The test was widely condemned, but that doesn’t do much for the space startups. They’re solving really difficult technical problems, and they have to deal with contingencies that even large established companies in other sectors never have to think about. Will a country decide to test a weapons system and close the window for launches? Or worse, wipe out all the tangible assets they have? It’s necessarily different.

“There’s no better feeling for a business owner than the thunder and shaking of a successful rocket launch as their asset lifts off on its way to space.”

Those issues are significant. On the other hand, there’s no better feeling for a business owner than the thunder and shaking of a successful rocket launch as their asset lifts off on its way to space.

Q: How did this come to be your area of focus?

I’ve always been a space nerd. Growing up in Houston, I wanted to be either an astronaut or a cowboy. My parents sacrificed a lot to come to the United States. Having been given that opportunity, I wanted to do something where I could give back, so I joined the Navy.

What binds veterans is that there’s something besides just the task in front of us. We’re always mission-oriented, whether it’s your team, your service branch, or your country. We’re always working to serve something bigger. When I thought about business school, I was attracted to SOM because of that same focus on mission and service.

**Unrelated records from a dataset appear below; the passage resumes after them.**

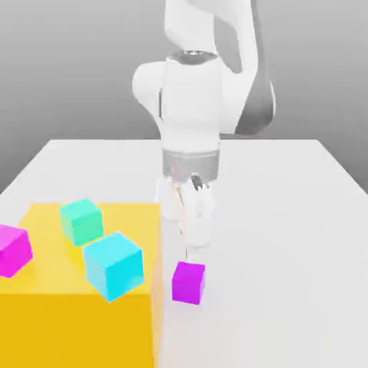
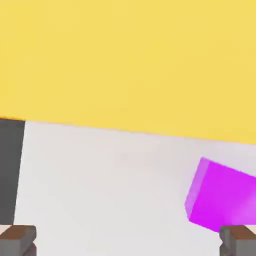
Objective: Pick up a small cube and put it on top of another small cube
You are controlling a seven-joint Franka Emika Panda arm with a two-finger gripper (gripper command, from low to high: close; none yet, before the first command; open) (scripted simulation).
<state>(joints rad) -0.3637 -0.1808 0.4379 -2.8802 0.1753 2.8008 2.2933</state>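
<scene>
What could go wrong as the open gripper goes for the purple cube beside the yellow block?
1. The purple cube sits off-centre toward one fingertip in the hand view; that finger may land on it or knock it away.
2. It sits close to the yellow block, so a finger could clip that wall.

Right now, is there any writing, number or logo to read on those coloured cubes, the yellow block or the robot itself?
None: nothing here bears any text.
The purple cube on the white table: plain faces.
The magenta cube, the green cube and the cyan cube on the yellow block: plain.
The white robot arm and its open claw: no label or logo.
</scene>
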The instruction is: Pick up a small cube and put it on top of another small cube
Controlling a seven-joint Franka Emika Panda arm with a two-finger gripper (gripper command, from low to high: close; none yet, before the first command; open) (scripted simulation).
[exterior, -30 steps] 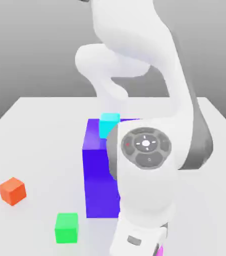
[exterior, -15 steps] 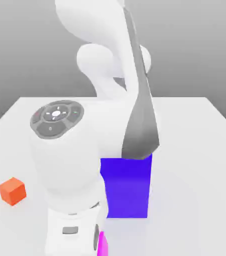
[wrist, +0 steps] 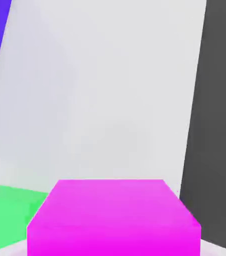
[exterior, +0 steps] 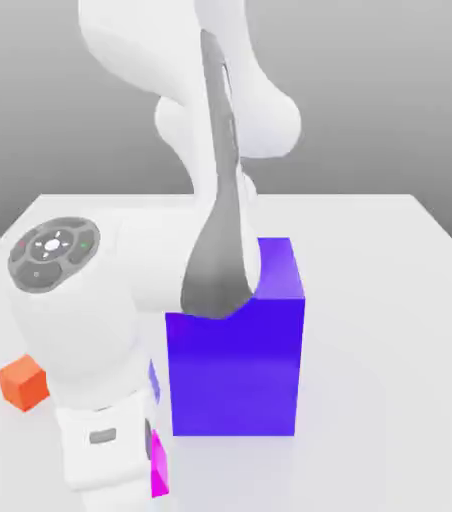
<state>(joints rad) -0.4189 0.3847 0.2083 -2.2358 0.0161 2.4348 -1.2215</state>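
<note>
From the exterior view, the big white arm leans low over the white desk (exterior: 390, 260). Its gripper (exterior: 148, 470) is down at the front edge of the picture, and a bit of the pink cube (exterior: 159, 467) peeks out beside it. The cube looks to be off the desk, so I think it is being carried. That would mean the picking up is done. The putting down is left. The tall blue block (exterior: 235, 365) stands just to the exterior view's right of the hand. A small orange cube (exterior: 22, 382) sits on the desk at the exterior view's left, partly behind the arm.

From the hand view, the pink cube (wrist: 114, 217) is right up close, sitting square and flat to the camera. The gripper is clenched tight on it. A cube has no long side, so it does not really point anywhere; its top face is level and not tipped. The green cube (wrist: 10, 205) is just beside it and seems to be lower down. The pink one is not yet over the middle of the green one, though it is hard to be sure from this close. It needs to slide across a little and then come down.
</note>
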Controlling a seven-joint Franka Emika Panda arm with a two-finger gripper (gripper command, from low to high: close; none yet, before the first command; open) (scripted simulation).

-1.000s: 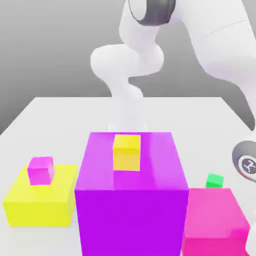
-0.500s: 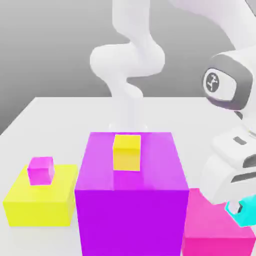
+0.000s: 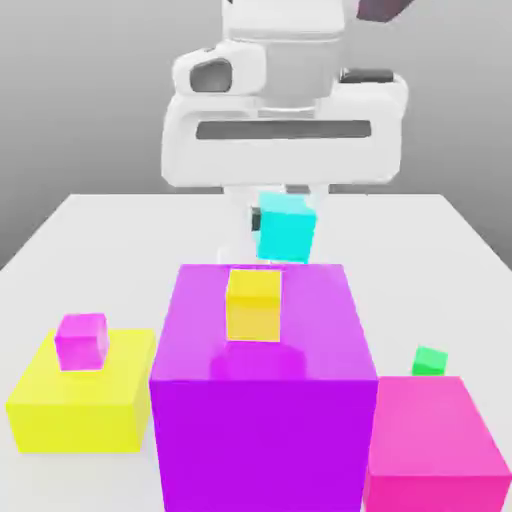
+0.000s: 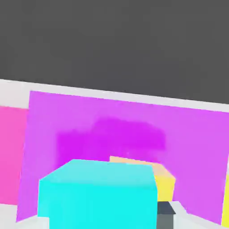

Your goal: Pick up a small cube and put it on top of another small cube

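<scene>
The small cube (image 3: 285, 230) is plain cyan and hangs in the air between my gripper's (image 3: 285, 212) fingers, which are shut on it. It hovers above the far edge of the big purple block (image 3: 262, 400). A small yellow cube (image 3: 253, 304) rests on top of that block, just below and in front of the cyan one. In the hand view the cyan small cube (image 4: 98, 194) sits close to the camera, with the small yellow cube (image 4: 164, 182) partly hidden behind it on the purple block (image 4: 120, 129). A dark fingertip (image 4: 165, 214) shows beside the cube.
A flat yellow block (image 3: 80, 405) with a small magenta cube (image 3: 81, 340) on it stands at the exterior view's left. A pink block (image 3: 430, 445) stands at the right, with a tiny green cube (image 3: 430, 361) behind it. All rest on a white table (image 3: 100, 230).
The hand has swung from low at the exterior view's right, by the pink block, up and across to the middle, carrying the cyan cube to above the purple block's far edge.
</scene>
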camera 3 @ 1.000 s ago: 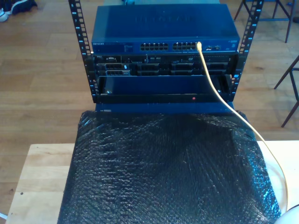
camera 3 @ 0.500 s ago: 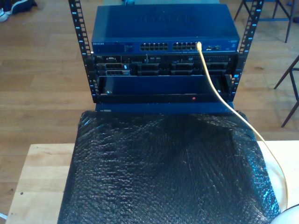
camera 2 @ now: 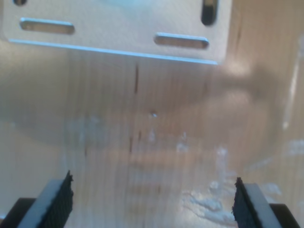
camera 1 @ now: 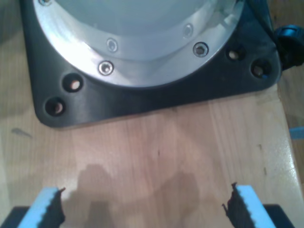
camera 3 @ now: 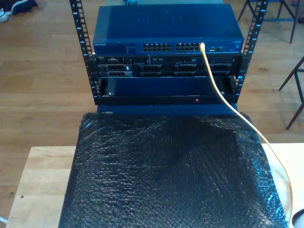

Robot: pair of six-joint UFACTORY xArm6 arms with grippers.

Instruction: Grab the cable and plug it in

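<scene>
Exterior view: cable (camera 3: 216, 85), pale yellow, tip seated in a port at the right end of the blue network switch (camera 3: 166, 28) on the far rack (camera 3: 80, 42); it trails near and rightward over the black bubble-wrap sheet (camera 3: 166, 175) covering the wooden table (camera 3: 42, 180).
First wrist view: my first gripper (camera 1: 142, 209), jaws spread, nothing between, above bare wood near a black base plate (camera 1: 156, 95).
Second wrist view: my second gripper (camera 2: 152, 202), jaws parted, empty; blurred, apparently a slotted metal bracket (camera 2: 118, 28) beyond
</scene>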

I agree with President Kennedy that it’s important to do things “not because they are easy, but because they are hard.” I think the United States builds fast and beautiful flying machines better than anybody else, and I love helping American companies push the edge of what humans are capable of doing.

My background in naval aviation and intelligence lets me understand the applications of these new technologies and communicate the value proposition to underwriters and investors. Studying with people like Sharon Oster, Paul Bracken, and the other amazing faculty at Yale SOM prepared me for helping these companies navigate a complex, dynamic global market.